[EM] Let's clear up some confusion

Michael Ossipoff email9648742 at gmail.com
Thu Oct 4 20:45:59 PDT 2012


On Thu, Oct 4, 2012 at 6:51 PM, Juho Laatu <juho4880 at yahoo.co.uk> wrote:
> On 4.10.2012, at 23.53, Michael Ossipoff wrote:
>
>>> I think you recommended Symmetrical ICT for informational polling. I guess you like and trust it within that framework.
>>
>> I like and trust Symmetrical ICT within every framework.
>>
>> In official public elections, I like and trust Symmetrical ICT.
>>
>> What I don't trust, in official public elections is the people who own
>> and operate the machines that do the machine balloting, and the
>> computerized counting. That's the "trust" reason why I don't propose
>> any rank-balloting method for official public elections.
>
> We went through this already once.

Yes.

> My opinion was that machine balloting can be avoided if needed. Computerized counting is not a problem if the (securely recorded) ballots are public, >or if many parties can double-check the results.

As you said, we've already covered that topic.  I refer you to my
postings in the earlier discussion. So you want 150 million ballots to
be "public". What, you mean copies of the electronic recording are
made public? You have great faith in the honesty of the recording.
...the process between the voting and this 150 million-ballot record.

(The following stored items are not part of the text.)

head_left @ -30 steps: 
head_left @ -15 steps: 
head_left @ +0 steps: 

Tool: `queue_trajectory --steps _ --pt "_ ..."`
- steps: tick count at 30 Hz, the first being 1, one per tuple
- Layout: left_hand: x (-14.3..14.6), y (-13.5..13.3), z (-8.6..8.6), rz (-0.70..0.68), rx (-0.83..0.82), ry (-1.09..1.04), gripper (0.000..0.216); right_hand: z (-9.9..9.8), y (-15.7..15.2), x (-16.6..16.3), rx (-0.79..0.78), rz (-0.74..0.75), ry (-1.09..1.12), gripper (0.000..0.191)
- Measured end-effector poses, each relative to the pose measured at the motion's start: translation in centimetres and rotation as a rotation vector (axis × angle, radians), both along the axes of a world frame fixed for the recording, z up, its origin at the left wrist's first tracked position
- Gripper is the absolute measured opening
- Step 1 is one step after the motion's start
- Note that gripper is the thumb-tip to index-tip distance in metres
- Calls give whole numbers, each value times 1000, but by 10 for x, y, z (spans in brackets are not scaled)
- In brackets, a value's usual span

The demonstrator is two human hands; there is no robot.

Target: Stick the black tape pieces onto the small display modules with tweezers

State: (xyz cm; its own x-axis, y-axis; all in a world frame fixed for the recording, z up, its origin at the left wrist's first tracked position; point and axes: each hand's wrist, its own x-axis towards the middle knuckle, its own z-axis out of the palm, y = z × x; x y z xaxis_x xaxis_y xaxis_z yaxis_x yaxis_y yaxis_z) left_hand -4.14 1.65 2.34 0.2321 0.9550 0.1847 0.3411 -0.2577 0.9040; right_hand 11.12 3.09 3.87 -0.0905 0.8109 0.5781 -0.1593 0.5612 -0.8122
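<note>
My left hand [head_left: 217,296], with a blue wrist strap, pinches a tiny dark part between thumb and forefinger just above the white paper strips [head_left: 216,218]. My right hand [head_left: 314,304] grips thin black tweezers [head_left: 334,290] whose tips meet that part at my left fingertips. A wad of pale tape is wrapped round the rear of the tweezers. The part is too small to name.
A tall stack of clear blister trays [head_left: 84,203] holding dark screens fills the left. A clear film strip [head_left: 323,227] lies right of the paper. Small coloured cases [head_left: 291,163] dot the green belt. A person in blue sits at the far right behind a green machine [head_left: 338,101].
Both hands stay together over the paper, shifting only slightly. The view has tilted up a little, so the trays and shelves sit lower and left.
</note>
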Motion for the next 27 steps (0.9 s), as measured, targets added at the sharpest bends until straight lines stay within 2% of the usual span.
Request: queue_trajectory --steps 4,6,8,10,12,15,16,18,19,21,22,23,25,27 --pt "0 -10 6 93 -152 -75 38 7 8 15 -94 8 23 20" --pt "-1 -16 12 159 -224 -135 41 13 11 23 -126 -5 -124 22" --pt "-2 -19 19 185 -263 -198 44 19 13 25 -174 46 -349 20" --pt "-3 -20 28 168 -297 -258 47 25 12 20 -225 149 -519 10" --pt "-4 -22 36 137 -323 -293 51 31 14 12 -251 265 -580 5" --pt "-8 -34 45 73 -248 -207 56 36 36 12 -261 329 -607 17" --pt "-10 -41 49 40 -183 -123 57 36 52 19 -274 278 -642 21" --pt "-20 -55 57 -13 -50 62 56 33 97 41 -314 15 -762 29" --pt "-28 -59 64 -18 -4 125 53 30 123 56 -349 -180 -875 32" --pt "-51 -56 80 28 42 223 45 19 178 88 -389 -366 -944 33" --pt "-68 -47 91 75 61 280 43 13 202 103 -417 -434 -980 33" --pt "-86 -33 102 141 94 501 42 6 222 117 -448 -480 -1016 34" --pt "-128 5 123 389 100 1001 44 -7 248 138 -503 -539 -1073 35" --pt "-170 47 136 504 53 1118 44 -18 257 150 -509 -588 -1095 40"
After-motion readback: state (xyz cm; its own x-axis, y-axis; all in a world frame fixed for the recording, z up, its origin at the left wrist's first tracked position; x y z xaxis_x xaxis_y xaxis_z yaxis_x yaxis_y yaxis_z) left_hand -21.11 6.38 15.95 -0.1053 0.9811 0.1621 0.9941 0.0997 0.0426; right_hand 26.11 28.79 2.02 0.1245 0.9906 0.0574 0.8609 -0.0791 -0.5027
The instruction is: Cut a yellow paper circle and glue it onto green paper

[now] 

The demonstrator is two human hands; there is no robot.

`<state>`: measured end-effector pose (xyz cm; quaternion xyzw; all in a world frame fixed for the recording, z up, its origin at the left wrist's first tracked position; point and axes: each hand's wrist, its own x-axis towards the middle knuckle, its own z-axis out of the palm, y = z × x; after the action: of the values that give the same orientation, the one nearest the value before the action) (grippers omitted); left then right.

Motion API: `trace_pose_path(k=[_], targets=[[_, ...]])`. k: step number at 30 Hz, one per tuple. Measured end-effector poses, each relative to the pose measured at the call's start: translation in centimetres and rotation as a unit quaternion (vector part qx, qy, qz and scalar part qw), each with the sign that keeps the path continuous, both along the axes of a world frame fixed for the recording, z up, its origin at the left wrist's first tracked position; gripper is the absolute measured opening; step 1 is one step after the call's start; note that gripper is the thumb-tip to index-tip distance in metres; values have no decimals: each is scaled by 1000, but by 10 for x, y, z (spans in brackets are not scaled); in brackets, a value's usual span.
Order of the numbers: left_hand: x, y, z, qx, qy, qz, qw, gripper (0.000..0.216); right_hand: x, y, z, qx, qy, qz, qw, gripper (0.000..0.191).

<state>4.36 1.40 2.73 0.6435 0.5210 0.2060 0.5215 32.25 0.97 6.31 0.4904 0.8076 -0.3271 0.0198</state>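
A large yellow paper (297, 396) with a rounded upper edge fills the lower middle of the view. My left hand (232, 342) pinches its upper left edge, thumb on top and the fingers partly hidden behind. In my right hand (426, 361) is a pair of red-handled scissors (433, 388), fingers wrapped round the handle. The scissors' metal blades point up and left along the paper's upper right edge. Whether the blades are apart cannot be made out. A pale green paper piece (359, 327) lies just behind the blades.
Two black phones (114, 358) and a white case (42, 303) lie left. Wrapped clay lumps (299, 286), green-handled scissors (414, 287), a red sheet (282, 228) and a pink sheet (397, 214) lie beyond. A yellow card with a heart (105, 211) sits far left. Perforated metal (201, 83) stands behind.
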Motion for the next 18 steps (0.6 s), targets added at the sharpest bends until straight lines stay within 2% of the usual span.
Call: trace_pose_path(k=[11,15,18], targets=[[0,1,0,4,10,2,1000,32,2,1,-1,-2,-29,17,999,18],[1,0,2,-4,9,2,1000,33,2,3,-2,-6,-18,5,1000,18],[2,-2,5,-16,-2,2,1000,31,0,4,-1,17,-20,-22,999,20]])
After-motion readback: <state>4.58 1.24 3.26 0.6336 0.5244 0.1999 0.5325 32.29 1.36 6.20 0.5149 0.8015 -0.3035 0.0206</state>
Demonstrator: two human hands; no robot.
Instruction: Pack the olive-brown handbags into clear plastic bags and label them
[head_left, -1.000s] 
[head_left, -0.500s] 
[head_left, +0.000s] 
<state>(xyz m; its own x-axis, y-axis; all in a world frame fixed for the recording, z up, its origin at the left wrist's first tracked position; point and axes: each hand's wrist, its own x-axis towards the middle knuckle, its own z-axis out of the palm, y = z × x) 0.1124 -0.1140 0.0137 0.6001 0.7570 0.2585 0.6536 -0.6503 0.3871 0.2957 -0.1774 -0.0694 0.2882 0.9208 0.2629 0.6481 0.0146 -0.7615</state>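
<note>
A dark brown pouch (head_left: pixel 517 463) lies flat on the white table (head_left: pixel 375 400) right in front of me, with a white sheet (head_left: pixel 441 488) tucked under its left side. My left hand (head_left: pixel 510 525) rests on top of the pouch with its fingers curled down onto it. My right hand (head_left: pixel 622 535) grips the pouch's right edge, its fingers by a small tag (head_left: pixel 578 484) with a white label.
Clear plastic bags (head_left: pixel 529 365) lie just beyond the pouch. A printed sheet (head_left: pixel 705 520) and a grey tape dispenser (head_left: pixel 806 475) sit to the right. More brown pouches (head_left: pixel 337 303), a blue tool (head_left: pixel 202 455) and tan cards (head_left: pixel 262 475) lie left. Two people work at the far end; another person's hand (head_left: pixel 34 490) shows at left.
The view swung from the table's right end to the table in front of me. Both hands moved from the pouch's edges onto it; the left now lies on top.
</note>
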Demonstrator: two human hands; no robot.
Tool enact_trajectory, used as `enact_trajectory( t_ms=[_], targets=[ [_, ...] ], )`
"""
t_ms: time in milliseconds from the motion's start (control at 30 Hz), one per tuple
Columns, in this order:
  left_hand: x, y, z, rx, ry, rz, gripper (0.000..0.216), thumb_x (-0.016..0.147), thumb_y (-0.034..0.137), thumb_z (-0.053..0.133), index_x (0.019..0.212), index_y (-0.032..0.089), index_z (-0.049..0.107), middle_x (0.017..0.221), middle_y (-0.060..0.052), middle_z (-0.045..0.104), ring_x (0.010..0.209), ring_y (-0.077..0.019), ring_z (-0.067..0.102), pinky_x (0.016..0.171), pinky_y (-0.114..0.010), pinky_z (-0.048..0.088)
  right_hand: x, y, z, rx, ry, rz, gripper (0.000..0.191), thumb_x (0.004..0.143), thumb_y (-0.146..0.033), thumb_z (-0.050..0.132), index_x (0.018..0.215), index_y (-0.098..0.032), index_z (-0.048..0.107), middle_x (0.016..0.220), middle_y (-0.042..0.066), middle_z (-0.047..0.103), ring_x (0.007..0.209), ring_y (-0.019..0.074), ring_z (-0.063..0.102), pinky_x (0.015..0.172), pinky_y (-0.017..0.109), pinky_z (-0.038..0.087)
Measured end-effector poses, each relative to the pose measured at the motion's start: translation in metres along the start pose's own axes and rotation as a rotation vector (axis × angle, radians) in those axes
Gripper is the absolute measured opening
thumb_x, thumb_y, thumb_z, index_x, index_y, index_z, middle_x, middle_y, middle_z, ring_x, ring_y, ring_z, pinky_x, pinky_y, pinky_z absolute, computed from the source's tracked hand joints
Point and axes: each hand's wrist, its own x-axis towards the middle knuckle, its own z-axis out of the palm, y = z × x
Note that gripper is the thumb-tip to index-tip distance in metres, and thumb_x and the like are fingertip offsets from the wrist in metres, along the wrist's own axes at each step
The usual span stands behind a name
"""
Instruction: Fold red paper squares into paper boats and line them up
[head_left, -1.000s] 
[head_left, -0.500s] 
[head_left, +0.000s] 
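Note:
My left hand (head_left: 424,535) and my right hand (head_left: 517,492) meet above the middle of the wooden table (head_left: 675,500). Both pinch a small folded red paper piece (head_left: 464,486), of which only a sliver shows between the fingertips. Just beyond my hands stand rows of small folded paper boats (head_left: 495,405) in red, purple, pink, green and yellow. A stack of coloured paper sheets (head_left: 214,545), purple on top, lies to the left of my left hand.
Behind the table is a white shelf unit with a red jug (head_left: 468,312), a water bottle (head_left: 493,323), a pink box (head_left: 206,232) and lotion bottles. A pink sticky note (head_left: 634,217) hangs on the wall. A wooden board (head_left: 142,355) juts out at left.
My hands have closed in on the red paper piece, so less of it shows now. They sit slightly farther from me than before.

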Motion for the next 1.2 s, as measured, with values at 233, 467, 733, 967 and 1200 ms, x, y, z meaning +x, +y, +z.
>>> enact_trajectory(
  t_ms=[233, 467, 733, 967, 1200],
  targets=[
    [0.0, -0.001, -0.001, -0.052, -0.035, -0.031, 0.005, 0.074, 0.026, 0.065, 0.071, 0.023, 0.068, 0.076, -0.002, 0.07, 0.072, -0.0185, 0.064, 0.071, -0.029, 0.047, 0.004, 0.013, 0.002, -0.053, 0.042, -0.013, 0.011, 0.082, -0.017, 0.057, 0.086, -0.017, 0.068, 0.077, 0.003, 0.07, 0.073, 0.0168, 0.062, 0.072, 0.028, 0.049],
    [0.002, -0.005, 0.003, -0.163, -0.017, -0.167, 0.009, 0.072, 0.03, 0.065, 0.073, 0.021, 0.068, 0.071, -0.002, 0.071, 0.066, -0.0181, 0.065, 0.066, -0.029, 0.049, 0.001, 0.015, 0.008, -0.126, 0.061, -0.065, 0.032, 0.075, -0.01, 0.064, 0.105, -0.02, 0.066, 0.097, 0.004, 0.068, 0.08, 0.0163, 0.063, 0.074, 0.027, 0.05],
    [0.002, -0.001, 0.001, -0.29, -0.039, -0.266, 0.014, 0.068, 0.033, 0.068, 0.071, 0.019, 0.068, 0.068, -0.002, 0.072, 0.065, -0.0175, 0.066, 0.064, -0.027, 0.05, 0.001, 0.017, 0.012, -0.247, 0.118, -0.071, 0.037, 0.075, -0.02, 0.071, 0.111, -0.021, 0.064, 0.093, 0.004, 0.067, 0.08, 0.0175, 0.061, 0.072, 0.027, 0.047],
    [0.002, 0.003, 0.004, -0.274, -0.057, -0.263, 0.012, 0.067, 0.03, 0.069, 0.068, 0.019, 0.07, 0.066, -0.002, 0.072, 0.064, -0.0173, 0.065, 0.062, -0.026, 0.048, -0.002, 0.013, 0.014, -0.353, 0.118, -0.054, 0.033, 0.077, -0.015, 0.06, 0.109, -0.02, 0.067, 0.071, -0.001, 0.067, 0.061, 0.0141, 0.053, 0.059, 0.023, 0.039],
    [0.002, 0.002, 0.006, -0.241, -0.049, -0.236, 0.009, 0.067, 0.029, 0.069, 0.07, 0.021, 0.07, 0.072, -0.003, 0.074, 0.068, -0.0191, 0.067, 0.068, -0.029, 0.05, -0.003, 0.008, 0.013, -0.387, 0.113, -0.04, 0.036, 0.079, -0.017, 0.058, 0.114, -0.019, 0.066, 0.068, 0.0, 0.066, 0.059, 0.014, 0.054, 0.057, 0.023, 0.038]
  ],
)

As I said before, an Approval count can be publicly watched. Not just
the making of an allegedly-honest electronic recording of rankings,
but the actual final approval tallies in an Approval election, with
marking-pen on paper. When the actual result can be arrived at, via
simple tallying, in public, in the open, in front of observers from
the various parties, and recorded and televised by cameras belonging
to each party, Approval is incomparably, qualitatively, more
fraud-secure than any Condorcet method could be.